Is there a special Danish way of doing things?

"In Spain, I have been working for a bank and a law firm, and they were very business like and formal. Here, people are walking from one table to another and asking things. If you don’t know something you can just go there and they will stop the work task and help you. That’s the way they work. Where I worked before, I always had to send an e-mail if I had a question. You never feel it is a bad moment or that you are bothering. It is quite open minded."

"Also, in class in Spain you have a professor talking, and if he asks something, no one replies. Here it is based on the people talking. First time I saw it, I was surprised. 'If you have a problem, just ask us': That what was they told us from the first minute."

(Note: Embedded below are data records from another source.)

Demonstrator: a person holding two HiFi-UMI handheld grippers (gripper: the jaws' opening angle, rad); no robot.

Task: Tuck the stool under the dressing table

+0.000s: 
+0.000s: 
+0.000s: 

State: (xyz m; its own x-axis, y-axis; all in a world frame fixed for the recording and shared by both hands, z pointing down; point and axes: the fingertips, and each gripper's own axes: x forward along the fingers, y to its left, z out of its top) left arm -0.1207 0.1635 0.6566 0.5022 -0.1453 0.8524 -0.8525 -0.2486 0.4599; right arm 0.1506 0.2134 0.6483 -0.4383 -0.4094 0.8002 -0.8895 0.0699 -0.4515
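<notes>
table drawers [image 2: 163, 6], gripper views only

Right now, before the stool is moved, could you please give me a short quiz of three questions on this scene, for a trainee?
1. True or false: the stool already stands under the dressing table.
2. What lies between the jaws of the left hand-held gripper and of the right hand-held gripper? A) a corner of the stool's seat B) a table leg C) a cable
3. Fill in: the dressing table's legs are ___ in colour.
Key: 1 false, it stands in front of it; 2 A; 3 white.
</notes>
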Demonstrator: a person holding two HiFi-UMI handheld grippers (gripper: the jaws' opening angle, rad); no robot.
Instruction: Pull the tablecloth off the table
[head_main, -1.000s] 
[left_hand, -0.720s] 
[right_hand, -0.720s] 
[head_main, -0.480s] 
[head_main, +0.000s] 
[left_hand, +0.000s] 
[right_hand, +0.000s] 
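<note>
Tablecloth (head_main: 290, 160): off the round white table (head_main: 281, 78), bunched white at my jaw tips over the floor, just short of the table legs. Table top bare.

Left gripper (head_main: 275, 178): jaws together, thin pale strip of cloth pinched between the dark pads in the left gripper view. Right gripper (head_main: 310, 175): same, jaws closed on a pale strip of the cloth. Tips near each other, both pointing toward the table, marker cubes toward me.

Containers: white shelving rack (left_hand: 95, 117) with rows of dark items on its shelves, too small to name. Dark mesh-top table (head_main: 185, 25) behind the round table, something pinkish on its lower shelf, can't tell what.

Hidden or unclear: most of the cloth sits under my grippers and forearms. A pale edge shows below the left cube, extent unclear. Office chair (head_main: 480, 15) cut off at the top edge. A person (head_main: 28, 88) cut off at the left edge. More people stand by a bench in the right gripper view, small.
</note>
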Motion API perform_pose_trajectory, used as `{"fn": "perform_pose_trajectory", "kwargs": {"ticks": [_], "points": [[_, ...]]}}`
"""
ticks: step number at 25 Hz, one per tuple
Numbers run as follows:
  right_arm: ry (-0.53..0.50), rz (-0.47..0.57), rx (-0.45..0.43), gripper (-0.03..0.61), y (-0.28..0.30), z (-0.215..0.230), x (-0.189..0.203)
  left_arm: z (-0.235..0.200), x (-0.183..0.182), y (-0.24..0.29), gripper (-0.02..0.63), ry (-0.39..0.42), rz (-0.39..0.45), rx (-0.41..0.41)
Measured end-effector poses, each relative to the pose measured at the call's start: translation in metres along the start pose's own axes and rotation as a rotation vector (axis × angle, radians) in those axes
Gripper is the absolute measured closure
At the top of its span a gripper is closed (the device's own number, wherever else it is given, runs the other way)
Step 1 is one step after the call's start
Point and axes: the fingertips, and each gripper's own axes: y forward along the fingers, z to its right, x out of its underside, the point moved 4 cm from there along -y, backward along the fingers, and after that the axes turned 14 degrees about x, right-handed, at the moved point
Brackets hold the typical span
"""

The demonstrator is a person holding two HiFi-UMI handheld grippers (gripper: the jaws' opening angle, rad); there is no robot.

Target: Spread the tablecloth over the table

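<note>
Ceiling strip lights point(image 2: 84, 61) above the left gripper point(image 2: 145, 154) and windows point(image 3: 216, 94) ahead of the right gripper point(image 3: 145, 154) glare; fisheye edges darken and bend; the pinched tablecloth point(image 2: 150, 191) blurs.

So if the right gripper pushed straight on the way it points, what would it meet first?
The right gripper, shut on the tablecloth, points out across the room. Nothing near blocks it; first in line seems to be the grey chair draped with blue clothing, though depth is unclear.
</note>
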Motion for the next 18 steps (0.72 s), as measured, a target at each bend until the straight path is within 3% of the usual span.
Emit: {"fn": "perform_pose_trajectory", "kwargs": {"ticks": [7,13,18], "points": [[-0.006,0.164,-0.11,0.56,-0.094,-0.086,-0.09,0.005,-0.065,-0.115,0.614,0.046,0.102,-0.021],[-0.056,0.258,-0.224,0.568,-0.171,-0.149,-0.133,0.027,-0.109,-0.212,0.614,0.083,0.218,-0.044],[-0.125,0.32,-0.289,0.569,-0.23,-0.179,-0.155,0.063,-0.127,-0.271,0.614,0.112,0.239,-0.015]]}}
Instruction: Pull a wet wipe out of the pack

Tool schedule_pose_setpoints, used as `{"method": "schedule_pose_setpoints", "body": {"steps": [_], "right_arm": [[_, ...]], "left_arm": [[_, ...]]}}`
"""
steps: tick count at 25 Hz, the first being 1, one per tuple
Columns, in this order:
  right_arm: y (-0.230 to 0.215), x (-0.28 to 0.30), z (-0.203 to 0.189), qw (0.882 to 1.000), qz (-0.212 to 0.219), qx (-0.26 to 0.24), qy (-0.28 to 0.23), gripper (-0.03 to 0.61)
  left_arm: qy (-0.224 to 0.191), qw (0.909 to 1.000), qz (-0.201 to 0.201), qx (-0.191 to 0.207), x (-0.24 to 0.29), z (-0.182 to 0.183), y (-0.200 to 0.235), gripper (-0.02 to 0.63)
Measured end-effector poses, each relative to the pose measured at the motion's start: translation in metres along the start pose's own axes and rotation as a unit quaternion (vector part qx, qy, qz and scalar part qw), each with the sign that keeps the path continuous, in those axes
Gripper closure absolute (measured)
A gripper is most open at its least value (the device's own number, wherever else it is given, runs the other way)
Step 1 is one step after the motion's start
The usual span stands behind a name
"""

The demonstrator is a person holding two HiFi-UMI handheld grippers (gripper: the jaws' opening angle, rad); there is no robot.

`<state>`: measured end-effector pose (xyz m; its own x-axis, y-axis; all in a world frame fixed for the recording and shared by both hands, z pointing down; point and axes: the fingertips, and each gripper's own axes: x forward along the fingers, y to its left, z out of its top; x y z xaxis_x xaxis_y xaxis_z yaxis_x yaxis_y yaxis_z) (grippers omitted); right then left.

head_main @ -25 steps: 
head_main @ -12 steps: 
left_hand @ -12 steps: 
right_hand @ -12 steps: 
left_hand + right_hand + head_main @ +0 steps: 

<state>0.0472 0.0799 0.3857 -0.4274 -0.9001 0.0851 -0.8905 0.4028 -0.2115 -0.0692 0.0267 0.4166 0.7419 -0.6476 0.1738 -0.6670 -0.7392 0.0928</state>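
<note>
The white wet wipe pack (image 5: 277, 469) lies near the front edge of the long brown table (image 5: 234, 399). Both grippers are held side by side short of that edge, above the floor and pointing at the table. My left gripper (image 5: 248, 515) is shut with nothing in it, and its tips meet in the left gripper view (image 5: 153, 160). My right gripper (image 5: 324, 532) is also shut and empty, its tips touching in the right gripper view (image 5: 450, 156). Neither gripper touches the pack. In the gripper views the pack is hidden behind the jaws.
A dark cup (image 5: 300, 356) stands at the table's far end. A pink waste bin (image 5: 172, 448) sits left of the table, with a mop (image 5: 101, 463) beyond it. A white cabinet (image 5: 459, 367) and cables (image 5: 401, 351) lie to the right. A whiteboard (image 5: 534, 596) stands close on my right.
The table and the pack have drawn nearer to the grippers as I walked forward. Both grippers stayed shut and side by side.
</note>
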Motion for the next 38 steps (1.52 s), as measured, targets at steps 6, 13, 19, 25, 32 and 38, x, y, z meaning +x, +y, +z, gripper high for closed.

GLIA is already looking for a new person to take over, when Esther will finish the internship this Summer and she can no doubt recommend it:

"It is really challenging. You never do the same things, and you never know what will show up – any kind of user, any kind of question. Sometimes your job is like teaching, when you have to explain things to people. Other times you have to be really quick because the problem is urgent, and you have to find the right person to find a solution in a hurry. They promised that I would get hands-on experience, and it is really like that."

The interview has come to an end, but I am curious and I would like to know if Esther is planning to stay in Denmark when she has passed her master's degree.

"I can understand a little bit of Danish because I studied Danish in Barcelona, and I work as a volunteer at Studenterhuset. I like Denmark. If I had the chance to stay here, I would not say no, even if the weather is special."